(Records from a data collection)
-- -- --

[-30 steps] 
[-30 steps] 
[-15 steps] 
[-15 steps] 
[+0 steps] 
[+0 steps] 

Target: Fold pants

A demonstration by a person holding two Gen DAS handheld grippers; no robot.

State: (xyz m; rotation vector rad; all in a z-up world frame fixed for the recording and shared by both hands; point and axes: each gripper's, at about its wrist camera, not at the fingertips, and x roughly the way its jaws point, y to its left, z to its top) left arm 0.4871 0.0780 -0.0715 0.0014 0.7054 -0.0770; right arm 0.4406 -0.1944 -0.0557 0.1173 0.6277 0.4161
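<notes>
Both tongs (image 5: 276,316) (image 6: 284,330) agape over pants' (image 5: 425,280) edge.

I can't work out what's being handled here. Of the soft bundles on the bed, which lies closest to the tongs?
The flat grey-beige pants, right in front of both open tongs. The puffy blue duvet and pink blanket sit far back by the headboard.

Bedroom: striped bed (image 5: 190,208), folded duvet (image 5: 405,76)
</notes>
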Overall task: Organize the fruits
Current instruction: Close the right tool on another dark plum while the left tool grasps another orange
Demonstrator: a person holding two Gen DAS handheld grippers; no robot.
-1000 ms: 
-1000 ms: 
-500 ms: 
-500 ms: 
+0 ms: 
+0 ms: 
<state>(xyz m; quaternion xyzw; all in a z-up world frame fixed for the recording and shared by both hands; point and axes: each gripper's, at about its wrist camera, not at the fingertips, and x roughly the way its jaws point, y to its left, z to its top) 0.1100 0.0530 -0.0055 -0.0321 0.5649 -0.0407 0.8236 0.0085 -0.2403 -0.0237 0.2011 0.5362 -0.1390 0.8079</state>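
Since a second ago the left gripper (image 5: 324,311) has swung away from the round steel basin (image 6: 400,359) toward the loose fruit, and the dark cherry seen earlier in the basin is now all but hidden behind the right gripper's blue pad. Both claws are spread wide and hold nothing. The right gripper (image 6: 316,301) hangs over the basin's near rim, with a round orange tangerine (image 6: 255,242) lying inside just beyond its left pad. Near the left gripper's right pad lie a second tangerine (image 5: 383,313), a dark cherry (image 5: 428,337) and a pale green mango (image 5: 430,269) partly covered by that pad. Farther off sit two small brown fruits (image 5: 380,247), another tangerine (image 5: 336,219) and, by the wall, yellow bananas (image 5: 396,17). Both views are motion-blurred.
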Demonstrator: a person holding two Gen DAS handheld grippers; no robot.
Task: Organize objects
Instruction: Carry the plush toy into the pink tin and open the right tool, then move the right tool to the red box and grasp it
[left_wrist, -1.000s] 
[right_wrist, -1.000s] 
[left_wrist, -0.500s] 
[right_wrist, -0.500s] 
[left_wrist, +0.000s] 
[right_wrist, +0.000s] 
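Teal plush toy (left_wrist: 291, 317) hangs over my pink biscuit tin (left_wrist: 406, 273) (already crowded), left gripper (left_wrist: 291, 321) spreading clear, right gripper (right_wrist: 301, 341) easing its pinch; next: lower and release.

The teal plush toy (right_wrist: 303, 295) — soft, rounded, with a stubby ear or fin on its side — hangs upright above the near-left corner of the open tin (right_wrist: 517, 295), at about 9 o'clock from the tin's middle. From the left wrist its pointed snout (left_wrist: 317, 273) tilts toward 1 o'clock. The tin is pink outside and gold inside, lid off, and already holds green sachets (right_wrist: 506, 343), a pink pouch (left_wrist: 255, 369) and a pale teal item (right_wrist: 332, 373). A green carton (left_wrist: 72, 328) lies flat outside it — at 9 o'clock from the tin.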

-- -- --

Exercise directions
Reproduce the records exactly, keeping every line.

Problem solution
[-30 steps] 
[-30 steps] 
[-15 steps] 
[-15 steps] 
[+0 steps] 
[+0 steps] 

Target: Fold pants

A demonstration by a person holding two Gen DAS handheld grippers; no robot.

State: (xyz m; rotation vector rad; all in a z-up world frame fixed for the recording and shared by both hands; point and axes: each gripper's, at about its wrist camera, not at the fingertips, and x roughly the way its jaws point, y to its left, z to its top) left arm 0.4871 0.0780 -0.0715 0.0014 0.7054 -0.0770; right arm 0.4406 -0.1944 -0.0557 0.1173 0.6277 0.4161
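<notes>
Both tongs (image 5: 276,316) (image 6: 284,330) agape over pants' (image 5: 425,280) edge.

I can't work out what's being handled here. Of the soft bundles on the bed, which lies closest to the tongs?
The flat grey-beige pants, right in front of both open tongs. The puffy blue duvet and pink blanket sit far back by the headboard.

Bedroom: striped bed (image 5: 190,208), folded duvet (image 5: 405,76)
</notes>
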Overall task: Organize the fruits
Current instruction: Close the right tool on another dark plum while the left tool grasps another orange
Demonstrator: a person holding two Gen DAS handheld grippers; no robot.
-1000 ms: 
-1000 ms: 
-500 ms: 
-500 ms: 
+0 ms: 
+0 ms: 
<state>(xyz m; quaternion xyzw; all in a z-up world frame fixed for the recording and shared by both hands; point and axes: each gripper's, at about its wrist camera, not at the fingertips, and x roughly the way its jaws point, y to its left, z to its top) 0.1100 0.0530 -0.0055 -0.0321 0.5649 -0.0407 0.8236 0.0085 -0.2403 -0.0237 0.2011 0.5362 -0.1390 0.8079</state>
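Since a second ago the left gripper (image 5: 324,311) has swung away from the round steel basin (image 6: 400,359) toward the loose fruit, and the dark cherry seen earlier in the basin is now all but hidden behind the right gripper's blue pad. Both claws are spread wide and hold nothing. The right gripper (image 6: 316,301) hangs over the basin's near rim, with a round orange tangerine (image 6: 255,242) lying inside just beyond its left pad. Near the left gripper's right pad lie a second tangerine (image 5: 383,313), a dark cherry (image 5: 428,337) and a pale green mango (image 5: 430,269) partly covered by that pad. Farther off sit two small brown fruits (image 5: 380,247), another tangerine (image 5: 336,219) and, by the wall, yellow bananas (image 5: 396,17). Both views are motion-blurred.
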Demonstrator: a person holding two Gen DAS handheld grippers; no robot.
Task: Organize objects
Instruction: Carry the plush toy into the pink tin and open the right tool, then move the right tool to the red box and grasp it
[left_wrist, -1.000s] 
[right_wrist, -1.000s] 
[left_wrist, -0.500s] 
[right_wrist, -0.500s] 
[left_wrist, +0.000s] 
[right_wrist, +0.000s] 
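Teal plush toy (left_wrist: 291, 317) hangs over my pink biscuit tin (left_wrist: 406, 273) (already crowded), left gripper (left_wrist: 291, 321) spreading clear, right gripper (right_wrist: 301, 341) easing its pinch; next: lower and release.

The teal plush toy (right_wrist: 303, 295) — soft, rounded, with a stubby ear or fin on its side — hangs upright above the near-left corner of the open tin (right_wrist: 517, 295), at about 9 o'clock from the tin's middle. From the left wrist its pointed snout (left_wrist: 317, 273) tilts toward 1 o'clock. The tin is pink outside and gold inside, lid off, and already holds green sachets (right_wrist: 506, 343), a pink pouch (left_wrist: 255, 369) and a pale teal item (right_wrist: 332, 373). A green carton (left_wrist: 72, 328) lies flat outside it — at 9 o'clock from the tin.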

The exercise was answered in full.